Without smiling, he stopped a few feet away. “You were a good pupil. And I enjoy our morning rides.”

“So do I,” she admitted. “There’s no need to train someone else when it’s only for another month or so. Mr. Crane tells me that the doctor is pleased with his progress.”

Leath’s brows lowered in the ferocious frown that had once terrified her. “You’ve seen him?”

“Of course.”

Leath flicked his crop against one long muscular thigh. Snap. Snap. Snap. “In his rooms?”

She’d had some odd conversations with the marquess, but this one verged on the bizarre. “He’s not supposed to wander around the house.”

“I don’t want you there.”

She stiffened. “You imagine I make a habit of invading men’s chambers to molest them?”
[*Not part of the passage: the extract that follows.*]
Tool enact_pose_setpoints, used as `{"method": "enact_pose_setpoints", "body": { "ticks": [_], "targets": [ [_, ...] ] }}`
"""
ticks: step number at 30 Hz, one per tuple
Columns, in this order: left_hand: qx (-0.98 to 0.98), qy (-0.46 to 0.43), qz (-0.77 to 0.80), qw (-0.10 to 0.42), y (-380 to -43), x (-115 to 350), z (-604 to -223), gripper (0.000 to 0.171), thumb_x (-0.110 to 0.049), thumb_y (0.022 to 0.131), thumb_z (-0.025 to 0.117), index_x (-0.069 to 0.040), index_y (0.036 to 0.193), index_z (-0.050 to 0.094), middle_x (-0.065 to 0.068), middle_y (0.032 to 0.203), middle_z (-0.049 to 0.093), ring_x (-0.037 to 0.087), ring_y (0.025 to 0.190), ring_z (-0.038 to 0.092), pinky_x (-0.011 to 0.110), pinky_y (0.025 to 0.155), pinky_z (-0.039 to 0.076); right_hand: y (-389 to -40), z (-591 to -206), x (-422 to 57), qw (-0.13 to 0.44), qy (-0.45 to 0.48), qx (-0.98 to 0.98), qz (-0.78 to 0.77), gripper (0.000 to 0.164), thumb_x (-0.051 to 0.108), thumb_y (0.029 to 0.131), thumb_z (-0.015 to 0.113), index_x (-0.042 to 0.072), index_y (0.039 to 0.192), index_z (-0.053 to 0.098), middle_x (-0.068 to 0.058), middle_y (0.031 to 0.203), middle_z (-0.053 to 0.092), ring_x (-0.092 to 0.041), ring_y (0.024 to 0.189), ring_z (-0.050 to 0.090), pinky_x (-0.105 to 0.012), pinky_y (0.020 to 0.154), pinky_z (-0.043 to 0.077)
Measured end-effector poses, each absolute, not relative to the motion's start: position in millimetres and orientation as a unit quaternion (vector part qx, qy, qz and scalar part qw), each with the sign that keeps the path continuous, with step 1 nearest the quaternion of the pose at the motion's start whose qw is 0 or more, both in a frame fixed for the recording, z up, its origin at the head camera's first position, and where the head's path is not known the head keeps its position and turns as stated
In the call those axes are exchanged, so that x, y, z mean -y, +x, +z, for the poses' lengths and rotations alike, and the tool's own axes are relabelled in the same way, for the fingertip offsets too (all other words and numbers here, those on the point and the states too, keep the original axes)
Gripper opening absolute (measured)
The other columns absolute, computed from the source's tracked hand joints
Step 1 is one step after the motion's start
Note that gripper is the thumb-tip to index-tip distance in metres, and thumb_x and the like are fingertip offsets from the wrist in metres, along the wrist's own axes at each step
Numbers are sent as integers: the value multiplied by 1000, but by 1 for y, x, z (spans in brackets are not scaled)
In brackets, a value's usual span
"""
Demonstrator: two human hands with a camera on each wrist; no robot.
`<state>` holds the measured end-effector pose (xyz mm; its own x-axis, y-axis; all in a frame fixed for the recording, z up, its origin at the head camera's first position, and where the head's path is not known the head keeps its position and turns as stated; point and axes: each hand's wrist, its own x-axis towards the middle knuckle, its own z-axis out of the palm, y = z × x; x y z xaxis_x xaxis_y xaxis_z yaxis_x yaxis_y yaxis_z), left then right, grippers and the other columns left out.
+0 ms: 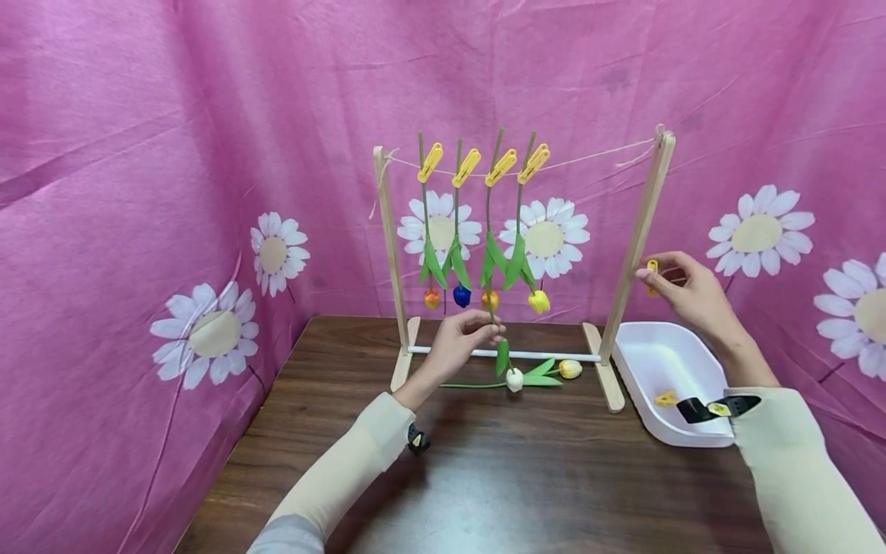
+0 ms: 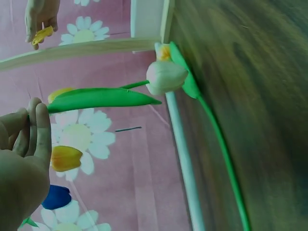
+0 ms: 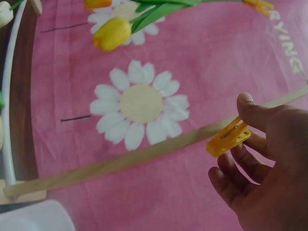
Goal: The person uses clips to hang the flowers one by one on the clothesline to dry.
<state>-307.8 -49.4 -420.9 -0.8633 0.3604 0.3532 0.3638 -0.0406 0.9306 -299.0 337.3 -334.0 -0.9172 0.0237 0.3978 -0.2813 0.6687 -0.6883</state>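
Note:
My left hand (image 1: 462, 342) pinches the green stem of a white artificial tulip (image 1: 514, 379), which hangs head down just above the table. In the left wrist view the white tulip (image 2: 166, 77) shows its long leaf beside my fingertips. Off to the right, my right hand (image 1: 692, 292) holds a yellow clothespin (image 1: 652, 277) between thumb and fingers, near the rack's right post. The right wrist view shows this clothespin (image 3: 228, 137) close up. Upside-down tulips, among them a blue tulip (image 1: 461, 296) and a yellow tulip (image 1: 539, 301), hang by yellow clothespins from a string (image 1: 588, 160).
A wooden rack (image 1: 640, 246) carries the string, with a white bar (image 1: 554, 355) low between its posts. A pale yellow tulip (image 1: 571, 369) lies on the wooden table (image 1: 388, 462). At right stands a white basin (image 1: 651, 346) with a yellow clothespin (image 1: 667, 398) inside. Pink cloth hangs behind.

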Motion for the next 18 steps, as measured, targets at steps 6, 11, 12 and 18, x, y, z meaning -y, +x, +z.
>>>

His jaw set at her reference to the night he’d kissed her. “I don’t want you alone with Crane.”

“Nothing untoward has happened.” She resented her need to defend herself, although Leath was within his rights to doubt her intentions. “He’s bored to distraction. I read aloud and write letters for him and try to ease his idle hours.”

“If you’re easing anyone’s idle hours, choose me,” he growled.

“You don’t have any idle hours,” she said, wondering at his reaction to her visits to Mr. Crane. The secretary had a small apartment on the second floor. She hadn’t ventured beyond his sitting room. Looking at Leath, she decided that he wasn’t likely to appreciate the distinction.

“Perhaps that should change.” Leath stared at her meaningfully. Except that Nell had no idea what meaning he wanted to convey.

She tried to ignore how handsome he was. She’d always thought him striking, but these days, she saw so much character and intelligence, that he was the most remarkable man she’d ever met. She had a sinking feeling that any man she met after she left Alloway Chase would feel second-rate.

“Are you asking me to work longer hours so you can take more leisure time?”

His laugh held an acerbic note. “That’s not what I’m asking. And while your innocence does you credit, it makes me feel like a satyr.”

Oh, dear Lord in heaven…

Nell rose on watery legs and stumbled back. “This isn’t about work, is it?”

“No.”

“You’re asking me…”

It was a novelty to see self-assured James Fairbrother look awkward. He shifted on his feet, then drew up to his impressive height and glared as if about to order her to write a complicated report. “I’m asking you to become my mistress, Miss Trim.”

From the moment he’d mentioned her innocence, she’d guessed what was coming. Still the blunt words shocked her.
Her hat tumbled from nerveless fingers and she regarded him unblinkingly.

When she didn’t respond, he ground his teeth. “You’d like to send me to the devil, I can see.”

She swallowed to moisten a mouth dry with trepidation. “But you want to avoid scandal. It’s why you’re in Yorkshire.”

He gripped his crop in front of him with both hands so hard that surely it must break. “I haven’t reached my decision lightly.”

“I can imagine.” She whirled away and stared blindly into the trees. Nothing in the world felt stable anymore. This was like standing in the middle of an earthquake.